Rational anchors correspond to small-integer periodicities common in crystalline materials.

In [None]:
import sys
sys.path.insert(0, '../src')

import numpy as np
import matplotlib.pyplot as plt
from nomad_auto_xrd.lib.arco_rci import (
    generate_anchors, 
    ARCO, 
    compute_derivative_track,
    resample_uniform,
    interpret_rational
)

# Set random seed for reproducibility
np.random.seed(42)

print("ARCO library imported successfully!")

## 1. Generate Rational Anchors

First, we generate the rational frequency anchors up to denominator `Qmax`.

In [None]:
# Generate anchors for XRD (use higher Qmax for longer periodicities)
Qmax = 40
anchors = generate_anchors(Qmax=Qmax)

print(f"Generated {len(anchors)} rational anchors for Qmax={Qmax}")
print(f"\nFirst 10 anchors: {anchors[:10]}")
print(f"Last 10 anchors: {anchors[-10:]}")

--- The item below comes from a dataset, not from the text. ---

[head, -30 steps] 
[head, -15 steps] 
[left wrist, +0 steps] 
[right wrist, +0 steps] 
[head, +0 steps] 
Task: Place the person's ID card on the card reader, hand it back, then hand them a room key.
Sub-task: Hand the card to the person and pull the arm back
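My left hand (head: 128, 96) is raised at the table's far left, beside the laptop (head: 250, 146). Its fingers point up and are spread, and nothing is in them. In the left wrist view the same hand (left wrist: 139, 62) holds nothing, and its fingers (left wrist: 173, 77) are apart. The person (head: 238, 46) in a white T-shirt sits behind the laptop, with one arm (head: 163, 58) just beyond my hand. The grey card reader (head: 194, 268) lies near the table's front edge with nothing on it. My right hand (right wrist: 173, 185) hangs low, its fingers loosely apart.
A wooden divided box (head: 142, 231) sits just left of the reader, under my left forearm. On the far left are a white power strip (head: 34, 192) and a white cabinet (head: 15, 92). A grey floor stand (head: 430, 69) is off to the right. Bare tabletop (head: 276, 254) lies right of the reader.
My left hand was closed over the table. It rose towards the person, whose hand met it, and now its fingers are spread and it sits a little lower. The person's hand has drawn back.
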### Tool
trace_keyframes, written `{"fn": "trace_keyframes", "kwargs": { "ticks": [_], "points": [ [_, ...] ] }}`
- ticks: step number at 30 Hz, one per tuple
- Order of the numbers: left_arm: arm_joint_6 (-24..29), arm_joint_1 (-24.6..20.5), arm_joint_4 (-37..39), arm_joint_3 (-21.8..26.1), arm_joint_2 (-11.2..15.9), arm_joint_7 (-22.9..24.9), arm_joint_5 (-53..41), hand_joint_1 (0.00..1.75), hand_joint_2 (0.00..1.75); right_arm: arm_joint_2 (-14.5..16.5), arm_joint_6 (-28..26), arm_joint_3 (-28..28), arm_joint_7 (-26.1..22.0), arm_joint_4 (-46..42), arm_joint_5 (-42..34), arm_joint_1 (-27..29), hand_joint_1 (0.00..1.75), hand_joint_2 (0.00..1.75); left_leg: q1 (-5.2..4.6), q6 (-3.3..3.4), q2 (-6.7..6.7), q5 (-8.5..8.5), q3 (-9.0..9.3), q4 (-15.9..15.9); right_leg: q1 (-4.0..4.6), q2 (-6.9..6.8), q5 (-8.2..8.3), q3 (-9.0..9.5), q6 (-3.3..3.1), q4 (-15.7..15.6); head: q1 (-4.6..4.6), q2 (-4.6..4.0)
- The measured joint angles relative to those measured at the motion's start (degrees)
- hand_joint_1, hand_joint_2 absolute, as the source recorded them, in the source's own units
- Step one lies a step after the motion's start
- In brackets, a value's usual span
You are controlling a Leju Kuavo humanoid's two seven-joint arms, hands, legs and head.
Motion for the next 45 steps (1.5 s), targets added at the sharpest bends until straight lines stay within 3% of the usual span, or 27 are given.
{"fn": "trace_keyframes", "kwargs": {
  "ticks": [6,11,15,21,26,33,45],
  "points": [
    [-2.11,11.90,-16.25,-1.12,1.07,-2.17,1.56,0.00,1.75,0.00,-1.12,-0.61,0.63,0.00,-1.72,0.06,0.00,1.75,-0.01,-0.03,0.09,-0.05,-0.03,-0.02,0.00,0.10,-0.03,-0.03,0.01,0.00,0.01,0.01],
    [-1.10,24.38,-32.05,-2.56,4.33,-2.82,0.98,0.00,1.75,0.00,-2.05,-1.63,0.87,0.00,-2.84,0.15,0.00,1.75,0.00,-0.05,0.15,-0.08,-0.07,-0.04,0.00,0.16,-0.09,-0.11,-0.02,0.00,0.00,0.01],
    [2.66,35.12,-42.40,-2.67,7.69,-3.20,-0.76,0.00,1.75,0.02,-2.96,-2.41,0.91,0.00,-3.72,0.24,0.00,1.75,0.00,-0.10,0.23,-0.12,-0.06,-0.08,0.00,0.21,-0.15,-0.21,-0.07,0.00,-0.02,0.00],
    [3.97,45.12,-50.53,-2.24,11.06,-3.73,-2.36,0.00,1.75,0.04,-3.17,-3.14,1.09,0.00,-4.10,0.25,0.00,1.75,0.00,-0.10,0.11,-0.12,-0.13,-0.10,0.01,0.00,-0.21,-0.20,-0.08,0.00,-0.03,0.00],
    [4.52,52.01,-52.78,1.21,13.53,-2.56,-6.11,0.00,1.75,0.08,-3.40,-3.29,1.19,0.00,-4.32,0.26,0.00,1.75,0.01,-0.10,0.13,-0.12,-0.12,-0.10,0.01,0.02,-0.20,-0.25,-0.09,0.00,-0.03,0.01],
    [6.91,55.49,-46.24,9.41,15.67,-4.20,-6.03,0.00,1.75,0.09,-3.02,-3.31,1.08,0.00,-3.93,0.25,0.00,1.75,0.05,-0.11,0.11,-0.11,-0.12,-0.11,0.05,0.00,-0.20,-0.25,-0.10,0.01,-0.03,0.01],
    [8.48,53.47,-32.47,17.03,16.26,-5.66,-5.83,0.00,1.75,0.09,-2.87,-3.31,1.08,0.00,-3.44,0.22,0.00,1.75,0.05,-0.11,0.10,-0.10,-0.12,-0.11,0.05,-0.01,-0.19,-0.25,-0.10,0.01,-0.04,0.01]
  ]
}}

# Visualize anchor distribution
plt.figure(figsize=(12, 3))
plt.scatter(anchors, [1]*len(anchors), alpha=0.6, s=20)
plt.xlabel('Frequency (cycles/sample)')
plt.ylabel('Anchors')
plt.title(f'Distribution of {len(anchors)} Rational Frequency Anchors (Qmax={Qmax})')
plt.yticks([])
plt.grid(True, alpha=0.3)
plt.xlim(0, 0.5)
plt.show()

## 2. Synthetic XRD Pattern: Uniform Peak Spacing

Create a synthetic XRD pattern with uniformly spaced peaks (like a simple lattice).

In [None]:
# Create synthetic XRD pattern with uniform peak spacing
n_points = 2048
two_theta = np.linspace(10, 80, n_points)

# Uniform peaks every 5 degrees (simple cubic-like)
intensity_uniform = np.zeros(n_points)
peak_spacing = 5.0  # degrees
peak_positions = np.arange(15, 75, peak_spacing)

for pos in peak_positions:
    # Add Gaussian peak
    intensity_uniform += 100 * np.exp(-((two_theta - pos)**2) / 0.8)

# Add background noise
intensity_uniform += 20 + 5 * np.random.randn(n_points)
intensity_uniform = np.maximum(intensity_uniform, 0)  # No negative intensities

# Plot
plt.figure(figsize=(14, 4))
plt.plot(two_theta, intensity_uniform, linewidth=0.8)
plt.xlabel('2θ (degrees)')
plt.ylabel('Intensity (a.u.)')
plt.title('Synthetic XRD Pattern: Uniform Peak Spacing (5° intervals)')
plt.grid(True, alpha=0.3)
plt.show()

print(f"Peak positions: {peak_positions}")

## 3. Random Peak Spacing (Low Periodicity)

Create a pattern with randomly spaced peaks for comparison.

In [None]:
# Random peak positions
intensity_random = np.zeros(n_points)
random_peaks = np.random.uniform(15, 75, 12)

for pos in random_peaks:
    intensity_random += 100 * np.exp(-((two_theta - pos)**2) / 0.8)

intensity_random += 20 + 5 * np.random.randn(n_points)
intensity_random = np.maximum(intensity_random, 0)

# Plot comparison
fig, axes = plt.subplots(2, 1, figsize=(14, 7), sharex=True)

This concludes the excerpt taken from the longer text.